O Banco Central sinaliza que o ciclo de juros altos será prolongado caso choques de oferta contaminem expectativas de inflação.
A autoridade afirmou em comunicados de agosto de 2026 que a Selic deve permanecer em 14% ao ano até o segundo semestre de 2026, sem espaço para corte iminente.
O Copom justificou a manutenção afirmando prioridade em ancorar as expectativas de inflação e evitar repasses de custos de commodities para salários e preços finais.
O BC citou choques de oferta como intempéries climáticas na safra agrícola e volatilidade nos preços internacionais do petróleo como riscos que podem gerar efeitos secundários na economia.
A autarquia destacou que, embora choques pontuais sejam transitórios, responderá com rigor monetário se houver contaminação das projeções de mercado captadas no Boletim Focus.
O tom do Banco Central afeta diretamente a precificação de ativos na B3 e a curva de juros futuros, eliminando expectativa de corte de juros no curto prazo.

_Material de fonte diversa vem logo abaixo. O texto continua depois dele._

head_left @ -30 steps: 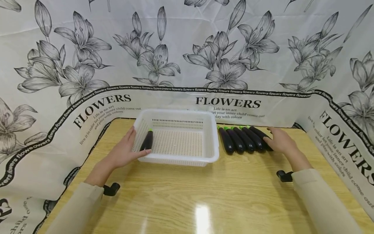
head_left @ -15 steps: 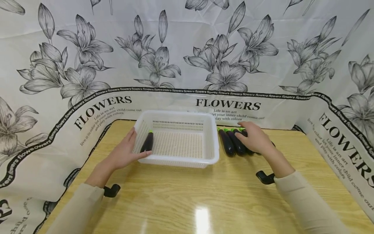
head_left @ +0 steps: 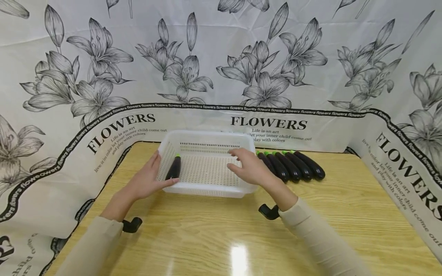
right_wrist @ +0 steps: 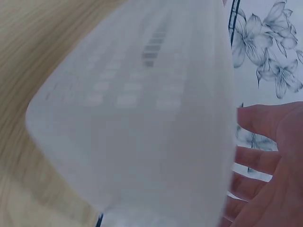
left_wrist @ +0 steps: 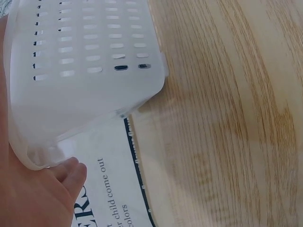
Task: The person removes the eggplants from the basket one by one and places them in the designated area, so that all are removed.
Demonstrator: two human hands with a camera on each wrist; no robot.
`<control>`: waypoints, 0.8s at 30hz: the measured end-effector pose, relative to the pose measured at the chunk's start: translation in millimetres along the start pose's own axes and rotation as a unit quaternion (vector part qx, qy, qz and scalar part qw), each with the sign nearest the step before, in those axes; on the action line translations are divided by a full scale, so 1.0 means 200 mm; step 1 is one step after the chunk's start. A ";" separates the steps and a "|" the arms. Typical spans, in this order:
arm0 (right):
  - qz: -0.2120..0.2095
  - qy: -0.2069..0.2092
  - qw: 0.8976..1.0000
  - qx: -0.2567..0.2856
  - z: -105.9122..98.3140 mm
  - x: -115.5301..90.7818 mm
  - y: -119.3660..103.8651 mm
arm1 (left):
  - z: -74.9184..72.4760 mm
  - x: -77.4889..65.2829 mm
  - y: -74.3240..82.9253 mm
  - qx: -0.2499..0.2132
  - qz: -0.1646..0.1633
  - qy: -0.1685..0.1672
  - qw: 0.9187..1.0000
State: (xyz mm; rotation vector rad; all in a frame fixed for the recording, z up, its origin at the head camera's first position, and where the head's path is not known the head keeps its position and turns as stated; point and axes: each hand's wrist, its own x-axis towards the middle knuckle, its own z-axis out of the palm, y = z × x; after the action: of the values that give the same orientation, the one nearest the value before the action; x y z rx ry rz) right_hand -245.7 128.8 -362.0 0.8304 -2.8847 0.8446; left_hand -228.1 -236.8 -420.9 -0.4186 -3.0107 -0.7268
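Note:
A white plastic basket (head_left: 207, 188) with slotted walls stands on the table near the back. My left hand (head_left: 146, 178) holds its front left corner, thumb over the front rim and fingers along the left side; in the left wrist view those fingertips reach past the rim. Inside lies one eggplant (head_left: 174, 168) with a green stem end, along the left wall. My right hand (head_left: 250, 166) hovers over the basket's right side, fingers apart and nothing between them. Right of the basket several dark eggplants (head_left: 304, 166) lie side by side, the nearest partly hidden by that hand.
The wood-grain table (head_left: 193, 234) extends toward me in front of the basket. A white cloth (head_left: 193, 115) printed with flowers and lettering hangs behind and along both sides, close to the basket's back. Each wrist carries a black mount (head_left: 269, 211).
My right hand has moved left, from the far end of the eggplant row across it to the basket, carrying nothing. The left hand and the basket have stayed put.

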 end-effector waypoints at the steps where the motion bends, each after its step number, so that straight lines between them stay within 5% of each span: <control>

Para empresas, a manutenção da Selic em 14% implica custos de captação elevados, maior seletividade em emissões de debêntures e pressão sobre crédito corporativo.
O ambiente de 2026 combina fatores geopolíticos e eventos climáticos que pressionam custos no agronegócio e no setor energético, enquanto a meta de inflação é 3,0%.
14% — taxa Selic mantida em patamar estritamente restritivo
3,0% — meta de inflação que o BC busca ancorar
O fechamento da curva e a inclinação dos juros futuros são o ajuste imediato esperado pelo mercado diante do aviso do Banco Central.